Thursday, October 15, 2015

A Modern Classic (maybe): Family Matters (1989)

By the end of the 80's, thanks in large part to the "Revenge of the Nerds" movies, geeks & nerds were all of a sudden cool in pop culture. The producers of Family Matters found that out when they introduced America's Nerd, Steve Urkel (Jaleel White) in what was meant to be a 1-shot in the first season. Instead, Urkel became this generation's Fonzie, a show-stealer who quickly became a fan favorite, and America watched him and the Winslow children grow up over the course of nearly a decade.

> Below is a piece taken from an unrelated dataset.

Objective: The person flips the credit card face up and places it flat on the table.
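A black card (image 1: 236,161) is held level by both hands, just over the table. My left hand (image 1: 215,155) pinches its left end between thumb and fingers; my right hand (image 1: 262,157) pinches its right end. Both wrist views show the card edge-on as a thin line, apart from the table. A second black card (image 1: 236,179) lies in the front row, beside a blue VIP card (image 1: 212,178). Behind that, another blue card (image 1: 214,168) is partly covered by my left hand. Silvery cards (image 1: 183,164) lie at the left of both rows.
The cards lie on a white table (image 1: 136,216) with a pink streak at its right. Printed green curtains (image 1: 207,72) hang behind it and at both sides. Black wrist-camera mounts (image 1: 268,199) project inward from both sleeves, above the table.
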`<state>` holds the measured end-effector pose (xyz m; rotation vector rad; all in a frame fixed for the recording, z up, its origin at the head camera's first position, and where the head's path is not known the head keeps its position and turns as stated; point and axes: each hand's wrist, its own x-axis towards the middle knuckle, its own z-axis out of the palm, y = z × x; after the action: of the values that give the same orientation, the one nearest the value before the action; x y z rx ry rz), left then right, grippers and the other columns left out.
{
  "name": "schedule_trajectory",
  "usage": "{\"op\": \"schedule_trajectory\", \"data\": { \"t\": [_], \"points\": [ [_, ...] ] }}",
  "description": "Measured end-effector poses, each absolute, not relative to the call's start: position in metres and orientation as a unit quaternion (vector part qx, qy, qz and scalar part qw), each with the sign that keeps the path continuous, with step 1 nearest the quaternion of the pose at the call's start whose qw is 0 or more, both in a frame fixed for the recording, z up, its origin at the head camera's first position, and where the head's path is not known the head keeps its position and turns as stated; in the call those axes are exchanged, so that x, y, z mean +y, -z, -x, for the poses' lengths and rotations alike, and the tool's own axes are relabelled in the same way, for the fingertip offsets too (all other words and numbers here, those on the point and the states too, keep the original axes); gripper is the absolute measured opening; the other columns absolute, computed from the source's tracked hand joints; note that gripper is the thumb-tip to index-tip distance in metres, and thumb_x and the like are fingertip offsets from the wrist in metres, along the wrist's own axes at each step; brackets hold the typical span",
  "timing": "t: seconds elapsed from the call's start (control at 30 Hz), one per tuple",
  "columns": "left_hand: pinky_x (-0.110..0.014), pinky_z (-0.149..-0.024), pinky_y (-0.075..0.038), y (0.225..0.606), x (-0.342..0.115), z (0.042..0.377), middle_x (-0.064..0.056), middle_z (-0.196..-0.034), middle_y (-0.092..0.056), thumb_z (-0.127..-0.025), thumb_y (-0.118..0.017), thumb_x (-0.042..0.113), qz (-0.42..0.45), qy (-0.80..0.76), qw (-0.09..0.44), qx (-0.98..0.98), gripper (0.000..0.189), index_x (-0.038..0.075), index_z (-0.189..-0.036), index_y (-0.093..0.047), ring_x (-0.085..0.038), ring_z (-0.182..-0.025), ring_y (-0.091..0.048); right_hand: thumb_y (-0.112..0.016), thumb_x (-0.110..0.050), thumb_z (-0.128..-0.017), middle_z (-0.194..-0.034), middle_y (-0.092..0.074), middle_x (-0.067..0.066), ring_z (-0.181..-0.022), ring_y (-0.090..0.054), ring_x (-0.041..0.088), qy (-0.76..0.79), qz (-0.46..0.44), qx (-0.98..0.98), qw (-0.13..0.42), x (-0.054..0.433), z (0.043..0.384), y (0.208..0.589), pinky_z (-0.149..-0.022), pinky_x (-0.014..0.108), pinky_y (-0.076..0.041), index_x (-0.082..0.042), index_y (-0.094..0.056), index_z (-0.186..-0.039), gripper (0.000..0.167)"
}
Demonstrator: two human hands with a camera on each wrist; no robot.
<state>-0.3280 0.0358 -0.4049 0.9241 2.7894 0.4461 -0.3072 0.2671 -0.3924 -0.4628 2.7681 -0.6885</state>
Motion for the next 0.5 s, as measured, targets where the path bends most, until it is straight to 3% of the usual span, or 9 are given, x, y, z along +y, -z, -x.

Matters spent its first 8 seasons on ABC, where it had spun off from Perfect Strangers. Harriette Winslow debuted on that show as an elevator operator, and now we'd meet the rest of her family, including husband Carl (Reginald VelJohnson, "Die Hard"), a Chicago cop; son Eddie (Darius McCrary), and daughter Laura (Kellie Williams). Once Urkel was established as a regular, a steady subplot would find Urkel pining for---and eventually winning the love of---Laura. During the series, Urkel created a transformation chamber that would allow him to morph, "Nutty Professor"-style, into the suave, handsome Stefan Urquelle, believing that was what Laura wanted all along.

Somewhere along the way, the writers turned Stefan into a completely separate entity who was phased out during the final season, when the series shifted from ABC to CBS, along with stablemate Step By Step. In the series finale, Steve became an astronaut, and, if memory serves, he & Laura became engaged.

In season 8, the final ABC season, Urkel found another means to use the transformation chamber, as a street gang, the Piranhas, found out to their sorrow. Jason David Frank (Mighty Morphin Power Rangers) guest stars, and likely also choreographed the fight scene.

Post-Matters, Orlando Brown (3J) would resurface at Disney (That's So Raven), and Jaleel White, currently doing a car commercial trading off his famous alter-ego, shed his Urkel image in a series of roles, including hosting a reality game for SyFy, Total Blackout, which lasted two seasons.

Rating: B.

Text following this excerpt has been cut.